> _EXERCISE DETAILS_
Locate the lines of the listing below that hold "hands", then copy each of them.
**** DATA FOR PROCESSING
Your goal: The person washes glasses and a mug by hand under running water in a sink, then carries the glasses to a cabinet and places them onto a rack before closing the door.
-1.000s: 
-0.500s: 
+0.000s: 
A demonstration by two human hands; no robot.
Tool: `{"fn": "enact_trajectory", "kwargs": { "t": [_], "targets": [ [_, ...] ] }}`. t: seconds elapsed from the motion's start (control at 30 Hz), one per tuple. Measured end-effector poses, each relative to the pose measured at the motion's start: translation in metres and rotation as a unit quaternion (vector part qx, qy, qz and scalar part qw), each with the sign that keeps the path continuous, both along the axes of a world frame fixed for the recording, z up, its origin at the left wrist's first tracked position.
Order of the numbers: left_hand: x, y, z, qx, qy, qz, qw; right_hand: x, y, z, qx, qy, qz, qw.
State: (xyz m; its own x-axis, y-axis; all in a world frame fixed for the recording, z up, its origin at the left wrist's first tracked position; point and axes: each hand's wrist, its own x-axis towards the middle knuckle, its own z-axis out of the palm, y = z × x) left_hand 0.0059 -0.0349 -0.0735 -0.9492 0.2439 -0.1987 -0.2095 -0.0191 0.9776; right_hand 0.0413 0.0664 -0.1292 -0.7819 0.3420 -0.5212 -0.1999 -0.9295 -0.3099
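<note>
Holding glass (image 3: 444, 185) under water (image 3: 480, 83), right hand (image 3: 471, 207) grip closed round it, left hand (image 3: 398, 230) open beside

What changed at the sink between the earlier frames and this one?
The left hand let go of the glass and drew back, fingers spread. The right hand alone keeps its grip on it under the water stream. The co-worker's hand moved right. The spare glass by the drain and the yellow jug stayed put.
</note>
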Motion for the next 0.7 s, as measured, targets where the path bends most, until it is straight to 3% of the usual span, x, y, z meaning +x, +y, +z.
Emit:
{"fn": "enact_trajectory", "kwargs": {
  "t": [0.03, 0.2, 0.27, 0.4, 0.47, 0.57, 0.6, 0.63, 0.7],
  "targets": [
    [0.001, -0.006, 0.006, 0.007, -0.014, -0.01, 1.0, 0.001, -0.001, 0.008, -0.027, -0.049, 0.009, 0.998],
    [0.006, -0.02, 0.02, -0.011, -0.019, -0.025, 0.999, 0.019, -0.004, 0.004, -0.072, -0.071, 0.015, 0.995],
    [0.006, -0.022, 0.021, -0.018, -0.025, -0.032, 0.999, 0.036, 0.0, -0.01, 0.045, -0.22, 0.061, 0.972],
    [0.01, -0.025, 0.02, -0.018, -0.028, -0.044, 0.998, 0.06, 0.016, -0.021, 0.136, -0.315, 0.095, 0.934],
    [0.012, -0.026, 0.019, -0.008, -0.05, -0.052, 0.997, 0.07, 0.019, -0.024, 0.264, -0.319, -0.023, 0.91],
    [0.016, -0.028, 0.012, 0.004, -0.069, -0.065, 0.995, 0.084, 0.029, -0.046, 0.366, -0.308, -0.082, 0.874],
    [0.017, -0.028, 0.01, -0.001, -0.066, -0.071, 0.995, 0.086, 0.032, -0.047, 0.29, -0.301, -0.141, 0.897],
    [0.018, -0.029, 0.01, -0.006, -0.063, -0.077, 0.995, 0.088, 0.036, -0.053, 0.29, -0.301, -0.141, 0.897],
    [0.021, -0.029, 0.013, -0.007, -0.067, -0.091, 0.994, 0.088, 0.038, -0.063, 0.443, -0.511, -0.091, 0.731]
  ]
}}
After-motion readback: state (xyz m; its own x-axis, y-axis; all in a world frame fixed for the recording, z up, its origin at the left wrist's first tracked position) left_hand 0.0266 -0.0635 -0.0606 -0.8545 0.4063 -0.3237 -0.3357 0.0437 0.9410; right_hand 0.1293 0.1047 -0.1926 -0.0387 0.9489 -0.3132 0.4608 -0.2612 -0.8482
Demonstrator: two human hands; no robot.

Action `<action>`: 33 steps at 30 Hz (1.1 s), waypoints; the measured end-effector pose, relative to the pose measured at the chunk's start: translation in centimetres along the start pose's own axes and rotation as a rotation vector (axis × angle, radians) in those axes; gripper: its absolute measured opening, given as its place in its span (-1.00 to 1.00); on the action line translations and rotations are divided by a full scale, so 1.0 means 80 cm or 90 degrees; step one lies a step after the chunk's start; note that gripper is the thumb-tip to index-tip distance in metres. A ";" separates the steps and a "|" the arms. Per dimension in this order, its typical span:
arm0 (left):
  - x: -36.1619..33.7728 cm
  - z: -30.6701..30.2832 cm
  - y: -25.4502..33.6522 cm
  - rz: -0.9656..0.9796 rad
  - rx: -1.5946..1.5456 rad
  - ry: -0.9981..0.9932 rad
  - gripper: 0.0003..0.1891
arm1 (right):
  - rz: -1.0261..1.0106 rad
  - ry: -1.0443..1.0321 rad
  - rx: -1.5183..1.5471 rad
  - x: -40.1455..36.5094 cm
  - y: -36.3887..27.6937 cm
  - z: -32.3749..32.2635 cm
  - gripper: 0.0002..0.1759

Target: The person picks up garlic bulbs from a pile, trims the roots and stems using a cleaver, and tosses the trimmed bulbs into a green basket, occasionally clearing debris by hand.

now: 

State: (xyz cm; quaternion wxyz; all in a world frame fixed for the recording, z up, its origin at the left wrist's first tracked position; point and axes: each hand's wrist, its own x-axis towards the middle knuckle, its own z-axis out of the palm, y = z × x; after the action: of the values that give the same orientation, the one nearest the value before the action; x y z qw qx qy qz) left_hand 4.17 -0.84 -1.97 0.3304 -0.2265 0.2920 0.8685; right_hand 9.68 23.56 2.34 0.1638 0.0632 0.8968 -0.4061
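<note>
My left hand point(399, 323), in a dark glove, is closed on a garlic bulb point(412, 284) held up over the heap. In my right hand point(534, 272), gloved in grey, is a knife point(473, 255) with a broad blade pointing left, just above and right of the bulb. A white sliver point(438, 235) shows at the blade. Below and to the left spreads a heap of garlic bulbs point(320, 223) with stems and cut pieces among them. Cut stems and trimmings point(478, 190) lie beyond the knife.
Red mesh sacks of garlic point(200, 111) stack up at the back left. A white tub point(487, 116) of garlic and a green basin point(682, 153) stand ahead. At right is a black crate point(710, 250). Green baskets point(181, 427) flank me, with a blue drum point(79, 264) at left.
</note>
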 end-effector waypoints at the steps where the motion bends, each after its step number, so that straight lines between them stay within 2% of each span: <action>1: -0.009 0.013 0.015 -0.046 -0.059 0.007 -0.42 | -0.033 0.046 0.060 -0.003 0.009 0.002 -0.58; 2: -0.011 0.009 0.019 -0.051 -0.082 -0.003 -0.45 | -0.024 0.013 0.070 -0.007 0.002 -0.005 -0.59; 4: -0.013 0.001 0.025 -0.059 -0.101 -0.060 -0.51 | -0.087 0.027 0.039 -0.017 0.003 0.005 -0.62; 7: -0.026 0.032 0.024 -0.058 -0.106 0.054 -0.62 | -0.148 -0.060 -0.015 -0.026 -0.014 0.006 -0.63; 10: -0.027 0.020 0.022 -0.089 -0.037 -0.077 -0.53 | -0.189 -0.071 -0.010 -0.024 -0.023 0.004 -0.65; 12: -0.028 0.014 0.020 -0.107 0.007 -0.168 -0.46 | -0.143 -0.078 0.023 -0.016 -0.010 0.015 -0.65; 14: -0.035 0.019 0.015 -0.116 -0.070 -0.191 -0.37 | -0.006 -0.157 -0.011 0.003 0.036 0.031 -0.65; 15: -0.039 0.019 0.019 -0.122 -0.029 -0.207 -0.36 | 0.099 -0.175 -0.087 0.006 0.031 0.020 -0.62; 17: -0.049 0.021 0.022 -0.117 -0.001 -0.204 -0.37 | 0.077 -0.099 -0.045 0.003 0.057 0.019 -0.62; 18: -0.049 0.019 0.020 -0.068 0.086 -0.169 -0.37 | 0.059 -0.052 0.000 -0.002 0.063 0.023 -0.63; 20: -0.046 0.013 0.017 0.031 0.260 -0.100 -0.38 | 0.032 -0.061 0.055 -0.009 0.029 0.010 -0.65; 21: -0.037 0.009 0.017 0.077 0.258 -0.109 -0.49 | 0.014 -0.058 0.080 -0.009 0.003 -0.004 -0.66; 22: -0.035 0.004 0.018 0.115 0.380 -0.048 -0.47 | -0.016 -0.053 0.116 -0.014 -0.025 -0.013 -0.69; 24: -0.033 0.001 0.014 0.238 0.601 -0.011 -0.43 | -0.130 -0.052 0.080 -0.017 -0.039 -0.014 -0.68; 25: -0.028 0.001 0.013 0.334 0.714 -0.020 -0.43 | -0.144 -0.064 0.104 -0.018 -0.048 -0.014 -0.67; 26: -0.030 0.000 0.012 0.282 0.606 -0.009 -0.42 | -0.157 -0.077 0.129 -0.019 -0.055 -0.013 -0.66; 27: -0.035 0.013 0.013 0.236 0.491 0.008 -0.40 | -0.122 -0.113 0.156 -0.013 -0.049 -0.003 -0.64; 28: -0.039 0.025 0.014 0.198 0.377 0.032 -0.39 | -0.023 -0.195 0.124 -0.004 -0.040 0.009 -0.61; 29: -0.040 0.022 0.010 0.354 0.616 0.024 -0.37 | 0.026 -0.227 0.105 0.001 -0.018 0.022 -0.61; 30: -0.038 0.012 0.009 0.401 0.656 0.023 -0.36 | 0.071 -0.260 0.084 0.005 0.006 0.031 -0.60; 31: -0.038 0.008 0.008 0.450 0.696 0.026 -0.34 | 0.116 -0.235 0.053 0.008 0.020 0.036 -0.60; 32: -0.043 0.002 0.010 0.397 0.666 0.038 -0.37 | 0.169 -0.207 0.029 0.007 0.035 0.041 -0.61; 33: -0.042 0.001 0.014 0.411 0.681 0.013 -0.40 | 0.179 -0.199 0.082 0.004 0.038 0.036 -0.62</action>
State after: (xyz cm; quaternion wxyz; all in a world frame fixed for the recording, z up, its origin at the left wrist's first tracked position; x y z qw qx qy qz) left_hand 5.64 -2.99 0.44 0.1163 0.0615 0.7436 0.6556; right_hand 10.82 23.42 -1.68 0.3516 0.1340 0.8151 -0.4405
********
> _SOLVED PROBLEM_
A demonstration by two human hands; no robot.
Demonstrator: two human hands; no robot.

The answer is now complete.